⟨

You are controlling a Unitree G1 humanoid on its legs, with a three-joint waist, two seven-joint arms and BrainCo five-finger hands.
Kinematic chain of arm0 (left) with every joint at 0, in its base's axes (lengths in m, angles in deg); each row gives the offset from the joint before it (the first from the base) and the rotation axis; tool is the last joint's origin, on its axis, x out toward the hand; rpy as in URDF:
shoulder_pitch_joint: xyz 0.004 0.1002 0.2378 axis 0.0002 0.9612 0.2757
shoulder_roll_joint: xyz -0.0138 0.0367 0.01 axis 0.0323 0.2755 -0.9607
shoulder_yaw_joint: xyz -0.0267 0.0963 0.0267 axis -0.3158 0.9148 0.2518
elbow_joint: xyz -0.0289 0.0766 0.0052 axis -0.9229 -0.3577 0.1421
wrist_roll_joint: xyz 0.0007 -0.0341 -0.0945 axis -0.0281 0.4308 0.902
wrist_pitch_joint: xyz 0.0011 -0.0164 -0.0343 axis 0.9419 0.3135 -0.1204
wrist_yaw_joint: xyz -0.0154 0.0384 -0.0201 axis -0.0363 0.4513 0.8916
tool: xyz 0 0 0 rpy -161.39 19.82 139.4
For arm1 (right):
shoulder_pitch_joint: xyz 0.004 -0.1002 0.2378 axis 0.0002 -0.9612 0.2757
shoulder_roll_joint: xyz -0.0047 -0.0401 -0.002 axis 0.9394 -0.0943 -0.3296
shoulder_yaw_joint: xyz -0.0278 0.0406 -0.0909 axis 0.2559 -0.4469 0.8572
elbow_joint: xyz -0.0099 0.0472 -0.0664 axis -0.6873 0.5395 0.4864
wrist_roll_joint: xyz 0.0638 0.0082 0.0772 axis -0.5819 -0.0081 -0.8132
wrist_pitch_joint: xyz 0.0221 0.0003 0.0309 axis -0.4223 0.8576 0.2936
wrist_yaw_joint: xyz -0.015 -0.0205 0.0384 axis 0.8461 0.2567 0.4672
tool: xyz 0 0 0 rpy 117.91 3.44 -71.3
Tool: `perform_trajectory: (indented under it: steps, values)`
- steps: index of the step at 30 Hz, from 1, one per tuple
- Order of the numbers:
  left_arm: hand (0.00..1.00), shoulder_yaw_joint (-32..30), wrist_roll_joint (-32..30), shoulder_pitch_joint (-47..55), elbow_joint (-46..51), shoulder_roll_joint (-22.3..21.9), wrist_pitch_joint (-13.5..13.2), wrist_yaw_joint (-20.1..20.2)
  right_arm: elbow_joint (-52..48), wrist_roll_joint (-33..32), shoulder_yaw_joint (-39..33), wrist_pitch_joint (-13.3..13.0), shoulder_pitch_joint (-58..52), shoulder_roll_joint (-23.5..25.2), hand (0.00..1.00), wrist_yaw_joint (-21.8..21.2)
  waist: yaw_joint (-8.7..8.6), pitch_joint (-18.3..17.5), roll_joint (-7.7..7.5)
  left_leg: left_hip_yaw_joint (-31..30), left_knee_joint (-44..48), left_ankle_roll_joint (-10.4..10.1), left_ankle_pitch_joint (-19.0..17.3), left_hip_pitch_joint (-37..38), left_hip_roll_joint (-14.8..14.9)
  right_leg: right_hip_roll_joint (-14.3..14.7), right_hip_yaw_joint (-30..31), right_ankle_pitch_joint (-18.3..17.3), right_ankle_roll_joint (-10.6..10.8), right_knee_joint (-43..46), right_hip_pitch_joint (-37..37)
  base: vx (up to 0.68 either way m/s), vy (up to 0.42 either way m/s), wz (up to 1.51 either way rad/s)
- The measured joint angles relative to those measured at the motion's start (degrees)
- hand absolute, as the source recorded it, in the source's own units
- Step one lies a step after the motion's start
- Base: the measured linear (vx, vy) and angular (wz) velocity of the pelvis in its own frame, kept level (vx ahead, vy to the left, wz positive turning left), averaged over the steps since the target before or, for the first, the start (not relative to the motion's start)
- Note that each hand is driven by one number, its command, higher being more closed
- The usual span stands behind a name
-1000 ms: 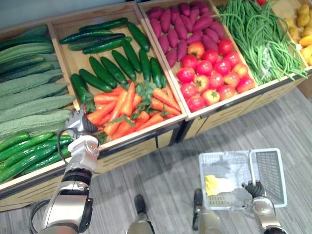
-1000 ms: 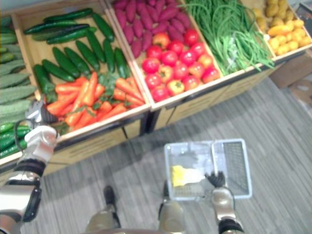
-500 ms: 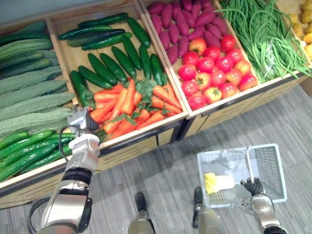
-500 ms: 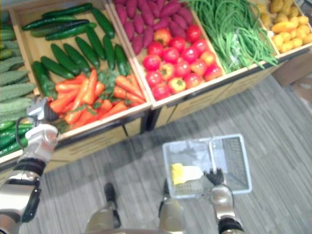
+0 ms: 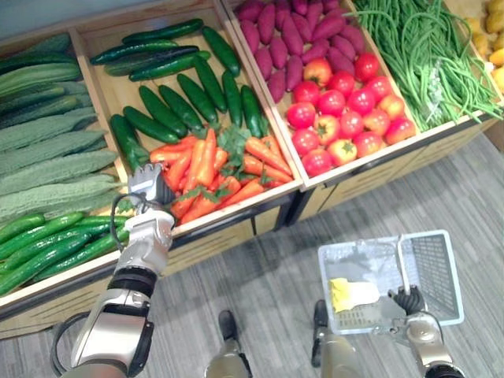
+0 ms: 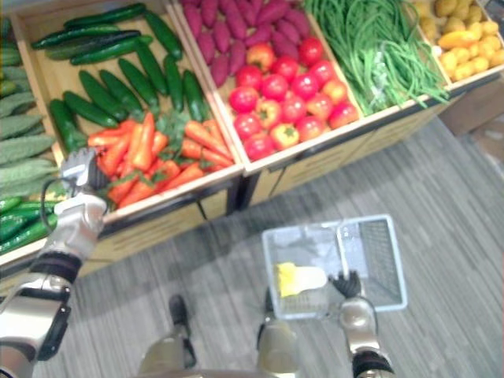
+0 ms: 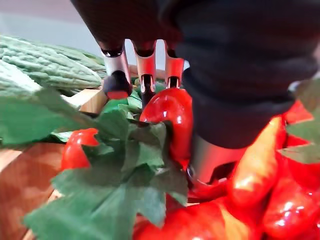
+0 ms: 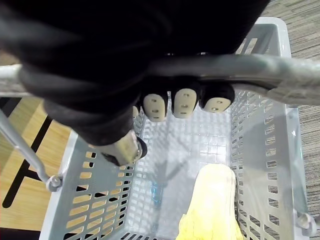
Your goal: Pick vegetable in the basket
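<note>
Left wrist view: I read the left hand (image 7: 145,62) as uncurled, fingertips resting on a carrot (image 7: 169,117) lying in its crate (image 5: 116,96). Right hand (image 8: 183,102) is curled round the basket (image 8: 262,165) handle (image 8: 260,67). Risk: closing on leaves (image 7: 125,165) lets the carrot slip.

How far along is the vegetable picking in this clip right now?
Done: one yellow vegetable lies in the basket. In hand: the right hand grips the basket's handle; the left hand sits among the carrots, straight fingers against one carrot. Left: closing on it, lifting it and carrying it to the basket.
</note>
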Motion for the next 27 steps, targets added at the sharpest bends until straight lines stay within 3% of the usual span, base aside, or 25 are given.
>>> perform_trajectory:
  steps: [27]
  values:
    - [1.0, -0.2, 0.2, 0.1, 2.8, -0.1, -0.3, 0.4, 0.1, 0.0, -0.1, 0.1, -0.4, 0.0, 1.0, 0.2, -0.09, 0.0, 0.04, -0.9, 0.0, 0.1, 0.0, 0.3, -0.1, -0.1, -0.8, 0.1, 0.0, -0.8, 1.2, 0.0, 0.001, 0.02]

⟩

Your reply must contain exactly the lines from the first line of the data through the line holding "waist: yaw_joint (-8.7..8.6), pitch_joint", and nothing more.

REPLY
You are controlling a Unitree G1 humanoid on its legs, with a three-joint waist, two seven-joint arms and BrainCo five-finger hands.
Kinematic chain of arm0 (left) with every joint at 0, in its base's axes (lengths in m, angles in deg); each row gives the offset from the joint before it (the first from the base) and the rotation axis; tool is the last joint's origin, on its axis, x out toward the hand; rpy as in URDF:
shoulder_pitch_joint: xyz 0.004 0.1002 0.2378 axis 0.0002 0.9612 0.2757
shoulder_roll_joint: xyz -0.0138 0.0367 0.01 axis 0.0323 0.2755 -0.9607
shoulder_yaw_joint: xyz -0.0267 0.0963 0.0267 axis -0.3158 0.9148 0.2518
elbow_joint: xyz -0.0289 0.0766 0.0052 axis -0.9229 -0.3577 0.1421
wrist_roll_joint: xyz 0.0007 -0.0341 -0.0945 axis -0.0281 0.4308 0.902
wrist_pitch_joint: xyz 0.0011 -0.0164 -0.0343 axis 0.9419 0.3135 -0.1204
wrist_yaw_joint: xyz -0.0154 0.0384 -0.0201 axis -0.0363 0.4513 0.8916
tool: xyz 0 0 0 rpy -161.39 19.82 139.4
For arm1 (right):
shoulder_pitch_joint: xyz 0.004 -0.1002 0.2378 axis 0.0002 -0.9612 0.2757
shoulder_roll_joint: xyz -0.0047 -0.0401 -0.002 axis 0.9394 -0.0943 -0.3296
shoulder_yaw_joint: xyz -0.0278 0.0406 -0.0909 axis 0.2559 -0.4469 0.8572
elbow_joint: xyz -0.0099 0.0472 -0.0664 axis -0.6873 0.5395 0.4864
wrist_roll_joint: xyz 0.0638 0.0082 0.0772 axis -0.5819 -0.0081 -0.8132
wrist_pitch_joint: xyz 0.0221 0.0003 0.0309 axis -0.4223 0.8576 0.2936
wrist_yaw_joint: xyz -0.015 -0.0205 0.0384 axis 0.8461 0.2567 0.4672
tool: xyz 0 0 0 rpy 117.91 3.44 -71.3
Tool: `perform_trajectory: (indented under it: steps, values)`
- steps: index of the step at 30 Hz, from 1, one per tuple
- Order of the numbers:
  left_arm: hand (0.00..1.00), shoulder_yaw_joint (-32..30), wrist_roll_joint (-32..30), shoulder_pitch_joint (-47..55), elbow_joint (-46..51), shoulder_roll_joint (-22.3..21.9), wrist_pitch_joint (-13.5..13.2), wrist_yaw_joint (-20.1..20.2)
  right_arm: elbow_joint (-52..48), wrist_roll_joint (-33..32), shoulder_yaw_joint (-39..33), wrist_pitch_joint (-13.3..13.0), shoulder_pitch_joint (-58..52), shoulder_roll_joint (-23.5..25.2), hand (0.00..1.00), wrist_yaw_joint (-21.8..21.2)
  waist: yaw_joint (-8.7..8.6), pitch_joint (-18.3..17.5), roll_joint (-7.7..7.5)

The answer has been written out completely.